Work order: Repeat the data below in full and exactly.

>>

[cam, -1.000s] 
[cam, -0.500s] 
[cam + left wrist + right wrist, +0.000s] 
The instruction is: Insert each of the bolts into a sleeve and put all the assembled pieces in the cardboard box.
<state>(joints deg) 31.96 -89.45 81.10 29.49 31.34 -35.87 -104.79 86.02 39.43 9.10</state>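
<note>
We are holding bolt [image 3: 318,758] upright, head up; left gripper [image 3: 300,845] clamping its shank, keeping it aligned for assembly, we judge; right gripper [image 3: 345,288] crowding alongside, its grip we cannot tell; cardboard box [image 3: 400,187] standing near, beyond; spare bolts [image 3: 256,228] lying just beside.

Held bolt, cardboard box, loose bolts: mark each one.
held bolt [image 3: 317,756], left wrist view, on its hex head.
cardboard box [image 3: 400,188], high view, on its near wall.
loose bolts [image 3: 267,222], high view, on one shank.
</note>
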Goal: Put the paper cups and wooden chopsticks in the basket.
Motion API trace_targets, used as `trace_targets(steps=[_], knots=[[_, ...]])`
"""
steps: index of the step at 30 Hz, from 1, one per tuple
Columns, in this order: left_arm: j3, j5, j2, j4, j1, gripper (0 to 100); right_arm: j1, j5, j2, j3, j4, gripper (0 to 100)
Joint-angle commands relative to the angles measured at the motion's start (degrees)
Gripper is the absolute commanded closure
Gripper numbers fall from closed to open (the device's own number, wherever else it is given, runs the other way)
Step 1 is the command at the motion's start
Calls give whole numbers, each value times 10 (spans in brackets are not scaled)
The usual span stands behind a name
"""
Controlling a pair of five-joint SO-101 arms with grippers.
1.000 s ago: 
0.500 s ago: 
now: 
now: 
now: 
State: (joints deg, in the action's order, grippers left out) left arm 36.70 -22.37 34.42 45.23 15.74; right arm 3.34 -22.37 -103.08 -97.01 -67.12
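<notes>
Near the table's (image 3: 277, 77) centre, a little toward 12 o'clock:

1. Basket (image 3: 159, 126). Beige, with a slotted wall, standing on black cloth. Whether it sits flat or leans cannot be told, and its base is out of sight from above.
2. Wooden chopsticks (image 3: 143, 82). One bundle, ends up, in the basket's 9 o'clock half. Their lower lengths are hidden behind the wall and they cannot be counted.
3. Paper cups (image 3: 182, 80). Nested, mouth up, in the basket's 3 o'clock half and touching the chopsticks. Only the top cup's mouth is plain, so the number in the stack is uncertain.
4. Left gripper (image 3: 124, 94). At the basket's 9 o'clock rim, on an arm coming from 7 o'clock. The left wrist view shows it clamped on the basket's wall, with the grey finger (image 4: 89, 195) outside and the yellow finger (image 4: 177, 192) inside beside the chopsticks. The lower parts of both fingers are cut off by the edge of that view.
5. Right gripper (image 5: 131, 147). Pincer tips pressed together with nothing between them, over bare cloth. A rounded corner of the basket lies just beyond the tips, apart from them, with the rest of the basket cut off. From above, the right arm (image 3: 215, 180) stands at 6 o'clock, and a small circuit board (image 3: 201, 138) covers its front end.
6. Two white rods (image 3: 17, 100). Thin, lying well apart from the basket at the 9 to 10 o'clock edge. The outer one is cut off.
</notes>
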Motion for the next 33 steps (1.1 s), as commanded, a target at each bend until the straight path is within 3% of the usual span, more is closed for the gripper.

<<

Answer for the task:
[cam, -1.000s] 
[cam, -0.500s] 
[cam + left wrist + right wrist, +0.000s] 
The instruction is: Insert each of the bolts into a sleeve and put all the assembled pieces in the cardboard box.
<state>(joints deg) 31.96 -89.45 81.10 29.49 31.34 -35.87 -104.79 86.02 39.43 9.10</state>
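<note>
We are holding bolt [image 3: 318,758] upright, head up; left gripper [image 3: 300,845] clamping its shank, keeping it aligned for assembly, we judge; right gripper [image 3: 345,288] crowding alongside, its grip we cannot tell; cardboard box [image 3: 400,187] standing near, beyond; spare bolts [image 3: 256,228] lying just beside.

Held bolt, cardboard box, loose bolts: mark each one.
held bolt [image 3: 317,756], left wrist view, on its hex head.
cardboard box [image 3: 400,188], high view, on its near wall.
loose bolts [image 3: 267,222], high view, on one shank.
</note>
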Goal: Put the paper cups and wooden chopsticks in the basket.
Motion API trace_targets, used as `trace_targets(steps=[_], knots=[[_, ...]])`
"""
steps: index of the step at 30 Hz, from 1, one per tuple
Columns, in this order: left_arm: j3, j5, j2, j4, j1, gripper (0 to 100); right_arm: j1, j5, j2, j3, j4, gripper (0 to 100)
Joint-angle commands relative to the angles measured at the motion's start (degrees)
Gripper is the absolute commanded closure
Gripper numbers fall from closed to open (the device's own number, wherever else it is given, runs the other way)
Step 1 is the command at the motion's start
Calls give whole numbers, each value times 10 (spans in brackets are not scaled)
The usual span stands behind a name
"""
Controlling a pair of five-joint SO-101 arms with grippers.
1.000 s ago: 
0.500 s ago: 
now: 
now: 
now: 
State: (joints deg, in the action's order, grippers left out) left arm 36.70 -22.37 34.42 45.23 15.74; right arm 3.34 -22.37 -103.08 -97.01 -67.12
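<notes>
Near the table's (image 3: 277, 77) centre, a little toward 12 o'clock:

1. Basket (image 3: 159, 126). Beige, with a slotted wall, standing on black cloth. Whether it sits flat or leans cannot be told, and its base is out of sight from above.
2. Wooden chopsticks (image 3: 143, 82). One bundle, ends up, in the basket's 9 o'clock half. Their lower lengths are hidden behind the wall and they cannot be counted.
3. Paper cups (image 3: 182, 80). Nested, mouth up, in the basket's 3 o'clock half and touching the chopsticks. Only the top cup's mouth is plain, so the number in the stack is uncertain.
4. Left gripper (image 3: 124, 94). At the basket's 9 o'clock rim, on an arm coming from 7 o'clock. The left wrist view shows it clamped on the basket's wall, with the grey finger (image 4: 89, 195) outside and the yellow finger (image 4: 177, 192) inside beside the chopsticks. The lower parts of both fingers are cut off by the edge of that view.
5. Right gripper (image 5: 131, 147). Pincer tips pressed together with nothing between them, over bare cloth. A rounded corner of the basket lies just beyond the tips, apart from them, with the rest of the basket cut off. From above, the right arm (image 3: 215, 180) stands at 6 o'clock, and a small circuit board (image 3: 201, 138) covers its front end.
6. Two white rods (image 3: 17, 100). Thin, lying well apart from the basket at the 9 to 10 o'clock edge. The outer one is cut off.
</notes>
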Motion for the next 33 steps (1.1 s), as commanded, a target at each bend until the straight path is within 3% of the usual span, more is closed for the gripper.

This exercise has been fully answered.